Abgestempelt kamen sie sich vor, die Roma, denen vor einer Woche während einer Polizeikontrolle ihres Lagers bei Villabé (Corbeil-Essones), eine knappe Dreiviertelstunde von Paris entfernt, ein Zeichen in abwaschbarer Farbe auf den Handrücken gedrückt wurde. Hatten ihre Vorfahren nicht das Gleiche unter den Nazis erlebt? Es dauerte daher nicht lange, bis daraus ein Skandal wurde, der den in Brasilien reisenden Immigrationsminister Eric Besson zu einer Distanzierung veranlasste.

Die Geschichte dahinter ist einer der typischen Konflikte um die Migration in Frankreich, wie er auch anderswo auftreten kann.

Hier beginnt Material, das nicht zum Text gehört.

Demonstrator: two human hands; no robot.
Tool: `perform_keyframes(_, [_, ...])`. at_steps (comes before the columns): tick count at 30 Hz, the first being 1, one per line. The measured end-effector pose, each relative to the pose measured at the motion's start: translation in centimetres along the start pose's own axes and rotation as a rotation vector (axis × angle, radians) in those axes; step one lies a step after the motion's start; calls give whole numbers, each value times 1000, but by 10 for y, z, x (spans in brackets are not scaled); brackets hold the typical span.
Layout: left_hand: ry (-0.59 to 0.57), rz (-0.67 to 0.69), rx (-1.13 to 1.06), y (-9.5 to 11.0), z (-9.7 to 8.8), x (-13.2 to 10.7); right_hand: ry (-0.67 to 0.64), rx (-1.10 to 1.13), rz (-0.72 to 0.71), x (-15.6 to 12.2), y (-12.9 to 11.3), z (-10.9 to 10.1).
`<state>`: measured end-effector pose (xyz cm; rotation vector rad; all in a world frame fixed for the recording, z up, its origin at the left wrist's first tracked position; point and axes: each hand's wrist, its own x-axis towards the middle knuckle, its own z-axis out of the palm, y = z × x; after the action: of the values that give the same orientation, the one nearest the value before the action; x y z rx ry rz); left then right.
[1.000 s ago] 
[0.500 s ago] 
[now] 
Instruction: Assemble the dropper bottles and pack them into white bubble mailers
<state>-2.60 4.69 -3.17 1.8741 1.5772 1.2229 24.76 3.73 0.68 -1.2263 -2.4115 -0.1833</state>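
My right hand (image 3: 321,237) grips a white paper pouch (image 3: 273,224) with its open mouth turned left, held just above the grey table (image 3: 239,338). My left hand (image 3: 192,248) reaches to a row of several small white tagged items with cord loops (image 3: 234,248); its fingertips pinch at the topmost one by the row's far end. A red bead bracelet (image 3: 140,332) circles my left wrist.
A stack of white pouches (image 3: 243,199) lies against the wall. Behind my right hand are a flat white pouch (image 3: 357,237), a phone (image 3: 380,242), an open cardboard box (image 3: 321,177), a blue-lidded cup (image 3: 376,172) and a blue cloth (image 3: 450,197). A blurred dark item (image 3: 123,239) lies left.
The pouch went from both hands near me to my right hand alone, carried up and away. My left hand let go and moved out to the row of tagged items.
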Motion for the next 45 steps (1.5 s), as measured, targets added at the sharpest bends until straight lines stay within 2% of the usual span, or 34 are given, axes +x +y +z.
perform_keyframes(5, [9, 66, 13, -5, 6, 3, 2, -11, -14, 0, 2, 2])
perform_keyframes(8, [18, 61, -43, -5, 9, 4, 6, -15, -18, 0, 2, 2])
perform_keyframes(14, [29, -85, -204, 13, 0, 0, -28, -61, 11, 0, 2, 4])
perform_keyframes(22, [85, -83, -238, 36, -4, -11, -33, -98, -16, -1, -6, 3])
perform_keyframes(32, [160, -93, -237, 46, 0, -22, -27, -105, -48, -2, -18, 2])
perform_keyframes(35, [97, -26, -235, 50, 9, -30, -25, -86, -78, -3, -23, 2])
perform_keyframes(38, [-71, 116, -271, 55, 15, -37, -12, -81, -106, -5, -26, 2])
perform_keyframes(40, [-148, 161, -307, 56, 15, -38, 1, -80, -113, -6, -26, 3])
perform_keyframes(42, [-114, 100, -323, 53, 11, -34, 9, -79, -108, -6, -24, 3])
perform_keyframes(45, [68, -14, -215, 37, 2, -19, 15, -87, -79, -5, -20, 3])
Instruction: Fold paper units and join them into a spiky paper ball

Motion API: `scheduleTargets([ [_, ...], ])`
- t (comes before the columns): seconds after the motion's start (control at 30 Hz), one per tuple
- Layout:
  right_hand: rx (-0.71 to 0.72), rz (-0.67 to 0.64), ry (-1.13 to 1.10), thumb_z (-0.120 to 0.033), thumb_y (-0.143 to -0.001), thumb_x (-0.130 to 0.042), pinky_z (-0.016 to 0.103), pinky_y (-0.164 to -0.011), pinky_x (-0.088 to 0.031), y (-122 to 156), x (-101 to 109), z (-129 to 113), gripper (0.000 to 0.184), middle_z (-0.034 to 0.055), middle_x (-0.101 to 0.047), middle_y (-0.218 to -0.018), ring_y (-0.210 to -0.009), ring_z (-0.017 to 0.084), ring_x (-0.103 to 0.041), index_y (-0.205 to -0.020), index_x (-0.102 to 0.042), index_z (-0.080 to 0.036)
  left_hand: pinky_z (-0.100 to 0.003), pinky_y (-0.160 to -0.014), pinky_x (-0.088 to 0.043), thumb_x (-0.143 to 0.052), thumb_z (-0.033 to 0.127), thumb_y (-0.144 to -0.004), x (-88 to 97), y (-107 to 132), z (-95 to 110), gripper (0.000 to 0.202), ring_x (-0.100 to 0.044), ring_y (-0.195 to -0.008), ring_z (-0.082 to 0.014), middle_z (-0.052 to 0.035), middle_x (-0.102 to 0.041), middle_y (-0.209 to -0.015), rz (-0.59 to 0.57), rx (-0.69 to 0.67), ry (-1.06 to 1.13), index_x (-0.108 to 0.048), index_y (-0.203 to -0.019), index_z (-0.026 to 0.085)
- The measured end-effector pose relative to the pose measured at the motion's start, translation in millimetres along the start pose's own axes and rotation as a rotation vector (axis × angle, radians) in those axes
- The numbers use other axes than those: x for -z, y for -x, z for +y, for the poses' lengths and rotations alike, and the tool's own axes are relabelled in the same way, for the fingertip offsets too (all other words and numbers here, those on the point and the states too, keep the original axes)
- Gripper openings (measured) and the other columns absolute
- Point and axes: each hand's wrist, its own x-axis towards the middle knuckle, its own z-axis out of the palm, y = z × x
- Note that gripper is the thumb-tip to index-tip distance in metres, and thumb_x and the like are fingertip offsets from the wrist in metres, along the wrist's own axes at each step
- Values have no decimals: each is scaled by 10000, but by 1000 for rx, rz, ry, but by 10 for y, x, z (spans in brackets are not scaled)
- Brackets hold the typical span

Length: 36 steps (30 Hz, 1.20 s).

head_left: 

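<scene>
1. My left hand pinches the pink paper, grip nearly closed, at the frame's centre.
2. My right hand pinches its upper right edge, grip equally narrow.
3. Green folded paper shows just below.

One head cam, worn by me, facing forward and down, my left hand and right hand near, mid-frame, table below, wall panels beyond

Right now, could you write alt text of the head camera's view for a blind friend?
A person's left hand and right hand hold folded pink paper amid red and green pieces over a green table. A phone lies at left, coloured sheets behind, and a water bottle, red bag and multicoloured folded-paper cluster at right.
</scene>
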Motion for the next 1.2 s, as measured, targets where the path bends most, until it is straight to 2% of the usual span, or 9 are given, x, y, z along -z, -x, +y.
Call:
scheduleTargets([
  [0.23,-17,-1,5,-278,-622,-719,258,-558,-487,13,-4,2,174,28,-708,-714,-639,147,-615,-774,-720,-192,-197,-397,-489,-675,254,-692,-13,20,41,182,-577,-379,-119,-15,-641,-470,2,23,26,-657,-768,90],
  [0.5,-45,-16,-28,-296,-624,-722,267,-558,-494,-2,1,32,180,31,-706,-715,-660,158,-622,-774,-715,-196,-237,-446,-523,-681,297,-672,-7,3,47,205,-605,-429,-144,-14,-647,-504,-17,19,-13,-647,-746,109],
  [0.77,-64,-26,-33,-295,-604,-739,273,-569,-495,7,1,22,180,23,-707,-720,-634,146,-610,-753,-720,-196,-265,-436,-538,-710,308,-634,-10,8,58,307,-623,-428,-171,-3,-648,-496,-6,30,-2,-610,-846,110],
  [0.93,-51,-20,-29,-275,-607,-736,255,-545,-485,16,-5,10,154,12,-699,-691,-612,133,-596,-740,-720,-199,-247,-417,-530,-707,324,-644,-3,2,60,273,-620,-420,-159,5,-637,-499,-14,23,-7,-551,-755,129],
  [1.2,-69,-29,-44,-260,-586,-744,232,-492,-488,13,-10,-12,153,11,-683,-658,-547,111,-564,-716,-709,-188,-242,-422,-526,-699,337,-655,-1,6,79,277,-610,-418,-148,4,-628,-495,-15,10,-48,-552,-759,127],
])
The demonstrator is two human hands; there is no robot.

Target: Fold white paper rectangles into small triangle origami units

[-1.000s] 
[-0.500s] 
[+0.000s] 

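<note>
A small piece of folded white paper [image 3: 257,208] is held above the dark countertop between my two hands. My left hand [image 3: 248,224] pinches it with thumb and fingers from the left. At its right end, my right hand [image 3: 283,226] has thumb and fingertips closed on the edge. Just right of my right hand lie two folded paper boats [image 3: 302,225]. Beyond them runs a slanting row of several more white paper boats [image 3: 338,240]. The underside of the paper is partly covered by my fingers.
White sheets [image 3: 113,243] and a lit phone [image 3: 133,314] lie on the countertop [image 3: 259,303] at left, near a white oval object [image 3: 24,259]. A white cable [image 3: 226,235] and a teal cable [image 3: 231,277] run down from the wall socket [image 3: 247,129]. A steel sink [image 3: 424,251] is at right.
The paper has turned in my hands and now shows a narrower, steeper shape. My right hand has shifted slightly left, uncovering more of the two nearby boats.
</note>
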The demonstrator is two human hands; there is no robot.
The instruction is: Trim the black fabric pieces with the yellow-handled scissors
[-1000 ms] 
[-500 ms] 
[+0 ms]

Seit mehr als einem Jahr kampieren etwa 100 Roma in einem Wäldchen abseits der Dörfer und Kleinstädte der Region. Das wäre den übrigen Anwohnern nicht weiter aufgefallen, wenn nicht allerlei Abfall die Essone hinabtreiben würde, einen Nebenfluss der Seine. Wer sich näher für das Lager interessierte, kam auch nicht umhin, die Abwesenheit von Strom und Kanalisation zu bemerken, und natürlich gibt es auch einen Ort im Gelände, der als Toilette dient.

Also fanden sich eines Tages Nachbarn, die sich beschwerten, sowie Polizisten, die kontrollierten. Bis dass den Campern bedeutet wurde, sie müssten Frankreich verlassen, wenn sie keine feste Arbeit nachweisen könnten - so will es das Gesetz. Schließlich wurde die Mehrheit der Bewohner ausgewiesen. Aber sie blieben.

Und wurden nun kontrolliert. Um sich die Sache einfach zu machen, verfiel die örtliche Polizei auf ein recht praktisches Verfahren, das die Beamten von Diskobesuchen kennen und sicherlich für harmlos hielten: Jeder Kontrollierte wurde gestempelt. Doch nicht alles, was Polizisten harmlos finden, ist es auch. Im geschichtlichen Kontext wird aus dem Zeichen ein Mal, und daraus ein düsteres Symbol.

Der nunmehrige Skandal, der mangelndes Geschichtsbewusstsein enthüllt, verdeckt freilich das tiefer liegende Problem. Das Land, dessen Immigrationsminister zugleich für die "nationale Identität" zuständig ist, kann sich mit der Völkerwanderung in und nach Europa nicht abfinden. Da mag sich Eric Besson, Ex-Sozialist und nunmehr Sarkozyst, vom Abstempeln der Roma noch so sehr distanzieren, die dahinter liegende Praxis des Abschiebens jener, die dem Wähler der Rechten unheimlich sind, muss er kraft Amtes betreiben.